PROMPT:
Images are to be left out; everything else in the listing should be repeated exactly.
** SUPPLIED DATA follows **
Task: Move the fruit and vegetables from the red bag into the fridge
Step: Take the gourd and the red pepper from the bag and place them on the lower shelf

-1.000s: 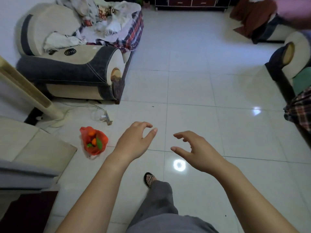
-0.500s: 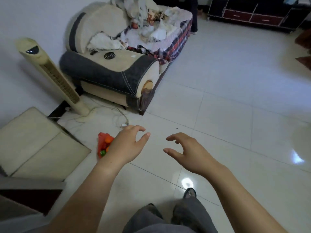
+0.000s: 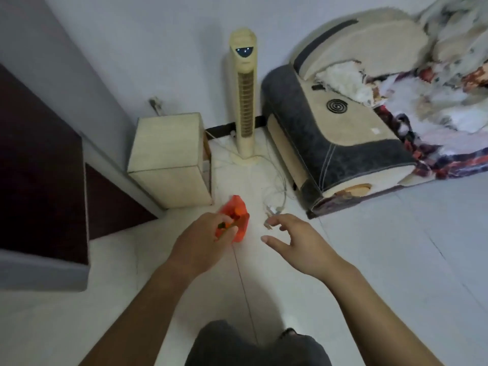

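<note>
The red bag (image 3: 239,213) lies on the white tiled floor, with orange and green produce showing inside it. My left hand (image 3: 200,241) is stretched out over the bag's near side and hides part of it; its fingers are loosely apart and nothing is in it. To the right of the bag, my right hand (image 3: 295,240) hovers with its fingers spread and empty. Just behind the bag, against the wall, stands a cream box-shaped cabinet (image 3: 169,159); I cannot tell whether it is the fridge.
A cream tower fan (image 3: 247,101) stands by the wall, and its cable and plug (image 3: 274,207) lie on the floor right of the bag. A grey and cream armchair (image 3: 343,133) piled with cloths sits at the right. Dark maroon furniture (image 3: 39,167) fills the left.
The view has swung left and nearer, so the bag now sits straight ahead under my left hand instead of off to the left. Both hands stay stretched forward and empty.
</note>
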Available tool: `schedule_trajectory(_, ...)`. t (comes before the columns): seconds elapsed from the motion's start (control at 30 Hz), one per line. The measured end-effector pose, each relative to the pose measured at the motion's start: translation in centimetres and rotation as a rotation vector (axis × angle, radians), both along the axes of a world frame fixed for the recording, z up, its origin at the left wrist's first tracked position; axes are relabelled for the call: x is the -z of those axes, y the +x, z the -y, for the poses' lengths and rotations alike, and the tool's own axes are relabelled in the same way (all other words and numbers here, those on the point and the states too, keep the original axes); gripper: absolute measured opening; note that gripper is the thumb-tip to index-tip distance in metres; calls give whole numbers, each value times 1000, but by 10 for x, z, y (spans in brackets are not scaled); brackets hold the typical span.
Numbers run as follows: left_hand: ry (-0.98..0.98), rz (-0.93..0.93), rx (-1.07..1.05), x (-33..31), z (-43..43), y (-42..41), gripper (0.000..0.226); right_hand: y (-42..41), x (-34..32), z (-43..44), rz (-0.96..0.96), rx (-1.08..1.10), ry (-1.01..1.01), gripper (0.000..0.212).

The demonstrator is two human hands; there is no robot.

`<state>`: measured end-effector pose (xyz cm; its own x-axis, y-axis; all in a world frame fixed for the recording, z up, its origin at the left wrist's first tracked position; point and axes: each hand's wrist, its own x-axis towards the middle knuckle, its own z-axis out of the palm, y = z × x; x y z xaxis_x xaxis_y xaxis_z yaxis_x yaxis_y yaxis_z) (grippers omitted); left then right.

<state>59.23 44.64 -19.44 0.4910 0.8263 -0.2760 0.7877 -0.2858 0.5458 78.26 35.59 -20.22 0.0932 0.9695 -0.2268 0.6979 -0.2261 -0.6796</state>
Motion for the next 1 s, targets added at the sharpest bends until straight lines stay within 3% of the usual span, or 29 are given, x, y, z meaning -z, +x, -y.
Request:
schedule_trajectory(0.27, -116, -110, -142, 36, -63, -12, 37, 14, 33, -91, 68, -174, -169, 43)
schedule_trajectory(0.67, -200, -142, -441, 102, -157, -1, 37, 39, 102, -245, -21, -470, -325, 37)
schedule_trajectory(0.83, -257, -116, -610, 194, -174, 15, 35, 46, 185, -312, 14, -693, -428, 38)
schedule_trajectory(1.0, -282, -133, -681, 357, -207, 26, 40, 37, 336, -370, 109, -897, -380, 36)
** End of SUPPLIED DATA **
TASK SOLUTION:
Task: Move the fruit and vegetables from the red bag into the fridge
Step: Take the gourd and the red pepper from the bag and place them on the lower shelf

-1.000s: 
-0.500s: 
+0.000s: 

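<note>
The red bag (image 3: 239,213) lies on the white tiled floor, with orange and green produce showing inside it. My left hand (image 3: 200,241) is stretched out over the bag's near side and hides part of it; its fingers are loosely apart and nothing is in it. To the right of the bag, my right hand (image 3: 295,240) hovers with its fingers spread and empty. Just behind the bag, against the wall, stands a cream box-shaped cabinet (image 3: 169,159); I cannot tell whether it is the fridge.
A cream tower fan (image 3: 247,101) stands by the wall, and its cable and plug (image 3: 274,207) lie on the floor right of the bag. A grey and cream armchair (image 3: 343,133) piled with cloths sits at the right. Dark maroon furniture (image 3: 39,167) fills the left.
The view has swung left and nearer, so the bag now sits straight ahead under my left hand instead of off to the left. Both hands stay stretched forward and empty.
</note>
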Available tool: `schedule_trajectory(_, ...)`. t (comes before the columns): seconds elapsed from the motion's start (control at 30 Hz), one per line. The measured end-effector pose, each relative to the pose measured at the motion's start: translation in centimetres and rotation as a rotation vector (axis × angle, radians), both along the axes of a world frame fixed for the recording, z up, its origin at the left wrist's first tracked position; axes are relabelled for the call: x is the -z of those axes, y the +x, z the -y, for the poses' lengths and rotations alike, and the tool's own axes are relabelled in the same way (all other words and numbers here, those on the point and the states too, keep the original axes); gripper: absolute measured opening; note that gripper is the thumb-tip to index-tip distance in metres; calls give whole numbers, each value times 1000, but by 10 for x, z, y (spans in brackets are not scaled); brackets hold the typical span.
Numbers run as follows: left_hand: ry (-0.98..0.98), rz (-0.93..0.93), rx (-1.07..1.05), x (-33..31), z (-43..43), y (-42..41), gripper (0.000..0.226); right_hand: y (-42..41), x (-34..32), z (-43..44), rz (-0.96..0.96), rx (-1.08..1.10), ry (-1.01..1.01), gripper (0.000..0.212).

The demonstrator is two human hands; there is no robot.

`<state>`: measured end-effector pose (xyz cm; its own x-axis, y-axis; all in a world frame fixed for the recording, z up, its origin at the left wrist's first tracked position; point and axes: each hand's wrist, its own x-axis towards the middle knuckle, its own z-axis out of the palm, y = z × x; x y z xaxis_x xaxis_y xaxis_z yaxis_x yaxis_y yaxis_z) (grippers omitted); left then right.

<state>59.23 44.64 -19.44 0.4910 0.8263 -0.2760 0.7877 -0.2858 0.5458 78.26 35.59 -20.22 0.0932 0.9695 -0.2268 0.6979 -0.2261 -0.6796</state>
Motion for the next 1 s, targets added at the sharpest bends until straight lines stay within 3% of the usual span, or 29 are given, x, y, z meaning -z, +x, -y.
Request:
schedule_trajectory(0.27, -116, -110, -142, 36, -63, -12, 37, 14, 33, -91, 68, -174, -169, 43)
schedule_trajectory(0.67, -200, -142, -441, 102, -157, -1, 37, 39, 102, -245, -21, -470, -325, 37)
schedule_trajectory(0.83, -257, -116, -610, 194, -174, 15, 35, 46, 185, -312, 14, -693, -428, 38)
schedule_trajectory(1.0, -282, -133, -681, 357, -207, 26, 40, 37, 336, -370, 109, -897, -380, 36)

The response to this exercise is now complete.